(Records begins)

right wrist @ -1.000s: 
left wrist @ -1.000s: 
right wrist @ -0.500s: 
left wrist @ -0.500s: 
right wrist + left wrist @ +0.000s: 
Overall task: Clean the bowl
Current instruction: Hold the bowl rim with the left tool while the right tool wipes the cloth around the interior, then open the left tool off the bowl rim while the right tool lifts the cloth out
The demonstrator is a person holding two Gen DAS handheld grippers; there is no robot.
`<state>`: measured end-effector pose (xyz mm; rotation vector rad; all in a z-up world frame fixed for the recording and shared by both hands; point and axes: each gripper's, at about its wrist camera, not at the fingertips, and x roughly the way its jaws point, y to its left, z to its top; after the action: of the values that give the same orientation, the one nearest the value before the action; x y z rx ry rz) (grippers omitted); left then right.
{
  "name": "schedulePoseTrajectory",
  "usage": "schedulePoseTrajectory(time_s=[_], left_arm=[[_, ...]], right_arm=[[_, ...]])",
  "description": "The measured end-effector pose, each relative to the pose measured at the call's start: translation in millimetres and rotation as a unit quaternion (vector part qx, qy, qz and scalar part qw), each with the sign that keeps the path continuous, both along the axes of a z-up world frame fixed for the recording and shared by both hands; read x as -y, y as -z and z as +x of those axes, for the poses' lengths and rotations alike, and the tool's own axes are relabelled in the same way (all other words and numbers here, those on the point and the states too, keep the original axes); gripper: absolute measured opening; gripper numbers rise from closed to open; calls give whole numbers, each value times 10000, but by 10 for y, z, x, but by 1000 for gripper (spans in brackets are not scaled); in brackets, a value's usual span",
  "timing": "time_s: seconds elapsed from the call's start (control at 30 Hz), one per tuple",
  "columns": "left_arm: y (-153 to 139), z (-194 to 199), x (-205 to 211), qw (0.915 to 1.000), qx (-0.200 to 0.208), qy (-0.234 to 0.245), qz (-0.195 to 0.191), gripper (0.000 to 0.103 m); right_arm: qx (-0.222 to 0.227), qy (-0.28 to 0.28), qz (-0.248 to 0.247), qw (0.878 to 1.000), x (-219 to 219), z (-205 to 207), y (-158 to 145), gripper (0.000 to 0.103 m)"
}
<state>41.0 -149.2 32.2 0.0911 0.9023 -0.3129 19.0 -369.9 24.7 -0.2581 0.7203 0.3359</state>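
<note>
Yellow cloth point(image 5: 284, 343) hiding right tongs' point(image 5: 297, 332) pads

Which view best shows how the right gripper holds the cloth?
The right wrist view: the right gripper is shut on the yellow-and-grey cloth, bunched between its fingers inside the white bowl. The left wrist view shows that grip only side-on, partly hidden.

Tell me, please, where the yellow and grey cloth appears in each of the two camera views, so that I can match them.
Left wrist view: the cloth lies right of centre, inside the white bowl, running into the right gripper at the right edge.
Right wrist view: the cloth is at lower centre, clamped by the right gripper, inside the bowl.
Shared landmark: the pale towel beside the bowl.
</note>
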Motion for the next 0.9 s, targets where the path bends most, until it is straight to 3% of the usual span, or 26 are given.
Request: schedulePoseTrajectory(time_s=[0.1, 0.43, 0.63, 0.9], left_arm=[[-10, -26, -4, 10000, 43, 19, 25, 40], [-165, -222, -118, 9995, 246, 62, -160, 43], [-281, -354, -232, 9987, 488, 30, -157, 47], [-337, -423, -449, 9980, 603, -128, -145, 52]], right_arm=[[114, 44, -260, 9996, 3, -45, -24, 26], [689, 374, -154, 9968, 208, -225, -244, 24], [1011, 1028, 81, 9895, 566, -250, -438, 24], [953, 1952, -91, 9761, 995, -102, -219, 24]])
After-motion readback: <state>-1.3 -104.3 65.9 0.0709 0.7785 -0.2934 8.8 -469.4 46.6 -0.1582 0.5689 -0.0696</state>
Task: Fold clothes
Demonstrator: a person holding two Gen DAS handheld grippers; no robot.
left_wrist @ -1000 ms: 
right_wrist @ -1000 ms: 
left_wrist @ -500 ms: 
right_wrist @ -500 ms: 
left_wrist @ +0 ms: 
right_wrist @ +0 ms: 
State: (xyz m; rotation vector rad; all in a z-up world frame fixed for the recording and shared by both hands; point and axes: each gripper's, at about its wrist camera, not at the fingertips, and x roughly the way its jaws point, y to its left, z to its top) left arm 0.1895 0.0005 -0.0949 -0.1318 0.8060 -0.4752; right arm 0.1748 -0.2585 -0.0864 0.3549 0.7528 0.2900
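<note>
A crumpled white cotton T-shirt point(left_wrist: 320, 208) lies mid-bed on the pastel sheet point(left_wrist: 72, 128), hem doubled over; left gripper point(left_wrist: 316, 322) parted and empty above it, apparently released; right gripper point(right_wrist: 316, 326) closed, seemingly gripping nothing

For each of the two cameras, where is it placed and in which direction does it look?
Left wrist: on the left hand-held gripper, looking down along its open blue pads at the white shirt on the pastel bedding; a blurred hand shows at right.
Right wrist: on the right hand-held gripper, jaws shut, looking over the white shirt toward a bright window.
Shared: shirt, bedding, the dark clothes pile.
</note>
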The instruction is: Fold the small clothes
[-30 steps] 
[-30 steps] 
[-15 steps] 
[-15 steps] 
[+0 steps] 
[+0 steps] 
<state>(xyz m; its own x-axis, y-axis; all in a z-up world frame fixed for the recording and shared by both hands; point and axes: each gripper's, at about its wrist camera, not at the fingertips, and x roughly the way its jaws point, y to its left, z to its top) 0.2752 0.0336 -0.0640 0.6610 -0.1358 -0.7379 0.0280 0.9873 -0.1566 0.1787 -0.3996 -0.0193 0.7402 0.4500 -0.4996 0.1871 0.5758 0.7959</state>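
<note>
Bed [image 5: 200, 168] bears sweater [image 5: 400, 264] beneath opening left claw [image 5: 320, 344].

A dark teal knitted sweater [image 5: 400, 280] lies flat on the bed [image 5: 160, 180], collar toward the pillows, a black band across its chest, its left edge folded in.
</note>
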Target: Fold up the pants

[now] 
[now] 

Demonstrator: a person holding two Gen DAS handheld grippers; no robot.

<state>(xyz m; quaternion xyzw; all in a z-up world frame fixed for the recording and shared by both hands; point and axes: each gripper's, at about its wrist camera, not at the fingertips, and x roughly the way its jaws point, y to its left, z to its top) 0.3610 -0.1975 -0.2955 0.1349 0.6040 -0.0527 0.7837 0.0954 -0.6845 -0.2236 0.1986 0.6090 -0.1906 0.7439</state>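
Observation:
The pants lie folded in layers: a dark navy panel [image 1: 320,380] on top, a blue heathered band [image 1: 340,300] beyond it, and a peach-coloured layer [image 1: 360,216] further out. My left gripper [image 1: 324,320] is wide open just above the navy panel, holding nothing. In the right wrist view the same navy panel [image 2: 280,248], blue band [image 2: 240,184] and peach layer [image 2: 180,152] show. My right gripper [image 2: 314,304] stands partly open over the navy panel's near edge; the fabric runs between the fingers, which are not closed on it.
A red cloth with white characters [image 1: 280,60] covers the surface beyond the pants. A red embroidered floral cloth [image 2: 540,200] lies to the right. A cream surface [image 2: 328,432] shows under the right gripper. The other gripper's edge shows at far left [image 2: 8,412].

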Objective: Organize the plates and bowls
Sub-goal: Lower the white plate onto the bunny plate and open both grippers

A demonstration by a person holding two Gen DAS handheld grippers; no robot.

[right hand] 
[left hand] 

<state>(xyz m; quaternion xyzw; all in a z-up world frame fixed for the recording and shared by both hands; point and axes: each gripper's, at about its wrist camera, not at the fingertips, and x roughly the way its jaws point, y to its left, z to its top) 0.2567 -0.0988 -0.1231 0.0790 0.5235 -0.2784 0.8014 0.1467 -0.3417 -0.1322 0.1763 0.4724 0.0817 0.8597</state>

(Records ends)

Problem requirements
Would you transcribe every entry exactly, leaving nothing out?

Response below
right wrist @ -1.000s: 
left wrist @ -1.000s: 
right wrist @ -0.500s: 
left wrist @ -0.500s: 
right wrist + left wrist @ +0.000s: 
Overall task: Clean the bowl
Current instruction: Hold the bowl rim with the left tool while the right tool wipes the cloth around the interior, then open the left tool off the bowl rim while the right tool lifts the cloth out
The demonstrator is a person holding two Gen DAS handheld grippers; there is no robot.
`<state>`: measured end-effector pose (xyz mm; rotation vector rad; all in a z-up world frame fixed for the recording and shared by both hands; point and axes: each gripper's, at about its wrist camera, not at the fingertips, and x roughly the way its jaws point, y to its left, z to its top; after the action: of the values that give the same orientation, the one nearest the value before the action; x y z rx ry rz) (grippers omitted); left then right.
{
  "name": "schedulePoseTrajectory",
  "usage": "schedulePoseTrajectory(time_s=[_], left_arm=[[_, ...]], right_arm=[[_, ...]])",
  "description": "The measured end-effector pose, each relative to the pose measured at the call's start: translation in millimetres and rotation as a unit quaternion (vector part qx, qy, qz and scalar part qw), each with the sign that keeps the path continuous, both along the axes of a z-up world frame fixed for the recording and shared by both hands; read x as -y, y as -z and z as +x of those axes, for the poses' lengths and rotations alike, and the tool's own axes are relabelled in the same way (all other words and numbers here, those on the point and the states too, keep the original axes); gripper: absolute measured opening; gripper numbers rise from closed to open; calls give whole numbers, each value times 10000, but by 10 for y, z, x, but by 1000 for gripper (spans in brackets are not scaled); in brackets, a value's usual span",
  "timing": "time_s: seconds elapsed from the call's start (control at 30 Hz), one per tuple",
  "columns": "left_arm: y (-153 to 139), z (-194 to 199), x (-205 to 211), qw (0.915 to 1.000), qx (-0.200 to 0.208), qy (-0.234 to 0.245), qz (-0.195 to 0.191), gripper (0.000 to 0.103 m); right_arm: qx (-0.222 to 0.227), qy (-0.28 to 0.28), qz (-0.248 to 0.247), qw (0.878 to 1.000), x (-219 to 219), z (-205 to 207), y (-158 to 145), gripper (0.000 to 0.103 m)"
}
<state>41.0 -149.2 32.2 0.0911 0.9023 -0.3129 19.0 -369.9 24.7 -0.2581 0.7203 0.3359</state>
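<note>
Yellow cloth point(image 5: 284, 343) hiding right tongs' point(image 5: 297, 332) pads

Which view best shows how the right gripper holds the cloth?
The right wrist view: the right gripper is shut on the yellow-and-grey cloth, bunched between its fingers inside the white bowl. The left wrist view shows that grip only side-on, partly hidden.

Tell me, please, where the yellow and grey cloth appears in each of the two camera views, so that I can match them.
Left wrist view: the cloth lies right of centre, inside the white bowl, running into the right gripper at the right edge.
Right wrist view: the cloth is at lower centre, clamped by the right gripper, inside the bowl.
Shared landmark: the pale towel beside the bowl.
</note>
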Motion for the next 0.9 s, targets where the path bends most, until it is straight to 3% of the usual span, or 26 are given.
Request: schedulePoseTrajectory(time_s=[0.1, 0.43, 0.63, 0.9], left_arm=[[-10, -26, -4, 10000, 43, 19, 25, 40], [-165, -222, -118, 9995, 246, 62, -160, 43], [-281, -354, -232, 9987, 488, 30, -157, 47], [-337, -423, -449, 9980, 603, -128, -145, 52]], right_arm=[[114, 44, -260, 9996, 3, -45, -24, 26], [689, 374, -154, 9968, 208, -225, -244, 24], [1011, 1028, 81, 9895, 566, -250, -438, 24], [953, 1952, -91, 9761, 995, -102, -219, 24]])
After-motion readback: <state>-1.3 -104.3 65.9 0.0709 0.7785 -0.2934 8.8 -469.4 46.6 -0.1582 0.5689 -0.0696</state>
Task: Fold clothes
Demonstrator: a person holding two Gen DAS handheld grippers; no robot.
left_wrist @ -1000 ms: 
right_wrist @ -1000 ms: 
left_wrist @ -500 ms: 
right_wrist @ -500 ms: 
left_wrist @ +0 ms: 
right_wrist @ +0 ms: 
State: (xyz m; rotation vector rad; all in a z-up world frame fixed for the recording and shared by both hands; point and axes: each gripper's, at about its wrist camera, not at the fingertips, and x roughly the way its jaws point, y to its left, z to its top) left arm 0.1895 0.0005 -0.0949 -0.1318 0.8060 -0.4752; right arm 0.1748 -0.2585 -0.0864 0.3549 0.7528 0.2900
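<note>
A crumpled white cotton T-shirt point(left_wrist: 320, 208) lies mid-bed on the pastel sheet point(left_wrist: 72, 128), hem doubled over; left gripper point(left_wrist: 316, 322) parted and empty above it, apparently released; right gripper point(right_wrist: 316, 326) closed, seemingly gripping nothing

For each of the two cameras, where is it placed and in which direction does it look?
Left wrist: on the left hand-held gripper, looking down along its open blue pads at the white shirt on the pastel bedding; a blurred hand shows at right.
Right wrist: on the right hand-held gripper, jaws shut, looking over the white shirt toward a bright window.
Shared: shirt, bedding, the dark clothes pile.
</note>
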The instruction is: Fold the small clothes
[-30 steps] 
[-30 steps] 
[-15 steps] 
[-15 steps] 
[+0 steps] 
[+0 steps] 
<state>(xyz m; its own x-axis, y-axis; all in a z-up world frame fixed for the recording and shared by both hands; point and axes: each gripper's, at about its wrist camera, not at the fingertips, and x roughly the way its jaws point, y to its left, z to its top) 0.2752 0.0336 -0.0640 0.6610 -0.1358 -0.7379 0.0280 0.9873 -0.1566 0.1787 -0.3996 -0.0193 0.7402 0.4500 -0.4996 0.1871 0.5758 0.7959</state>
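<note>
Bed [image 5: 200, 168] bears sweater [image 5: 400, 264] beneath opening left claw [image 5: 320, 344].

A dark teal knitted sweater [image 5: 400, 280] lies flat on the bed [image 5: 160, 180], collar toward the pillows, a black band across its chest, its left edge folded in.
</note>
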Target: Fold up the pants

[now] 
[now] 

Demonstrator: a person holding two Gen DAS handheld grippers; no robot.

<state>(xyz m; quaternion xyzw; all in a z-up world frame fixed for the recording and shared by both hands; point and axes: each gripper's, at about its wrist camera, not at the fingertips, and x roughly the way its jaws point, y to its left, z to its top) 0.3610 -0.1975 -0.2955 0.1349 0.6040 -0.0527 0.7837 0.0954 -0.6845 -0.2236 0.1986 0.6090 -0.1906 0.7439</state>
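Observation:
The pants lie folded in layers: a dark navy panel [image 1: 320,380] on top, a blue heathered band [image 1: 340,300] beyond it, and a peach-coloured layer [image 1: 360,216] further out. My left gripper [image 1: 324,320] is wide open just above the navy panel, holding nothing. In the right wrist view the same navy panel [image 2: 280,248], blue band [image 2: 240,184] and peach layer [image 2: 180,152] show. My right gripper [image 2: 314,304] stands partly open over the navy panel's near edge; the fabric runs between the fingers, which are not closed on it.
A red cloth with white characters [image 1: 280,60] covers the surface beyond the pants. A red embroidered floral cloth [image 2: 540,200] lies to the right. A cream surface [image 2: 328,432] shows under the right gripper. The other gripper's edge shows at far left [image 2: 8,412].
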
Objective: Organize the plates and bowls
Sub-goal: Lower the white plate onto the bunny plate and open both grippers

A demonstration by a person holding two Gen DAS handheld grippers; no robot.

[right hand] 
[left hand] 

<state>(xyz m; quaternion xyzw; all in a z-up world frame fixed for the recording and shared by both hands; point and axes: each gripper's, at about its wrist camera, not at the fingertips, and x roughly the way its jaws point, y to its left, z to its top) 0.2567 -0.0988 -0.1231 0.0790 0.5235 -0.2784 0.8014 0.1467 -0.3417 -0.1322 0.1763 0.4724 0.0817 0.8597</state>

Nothing remains to be done for this exercise.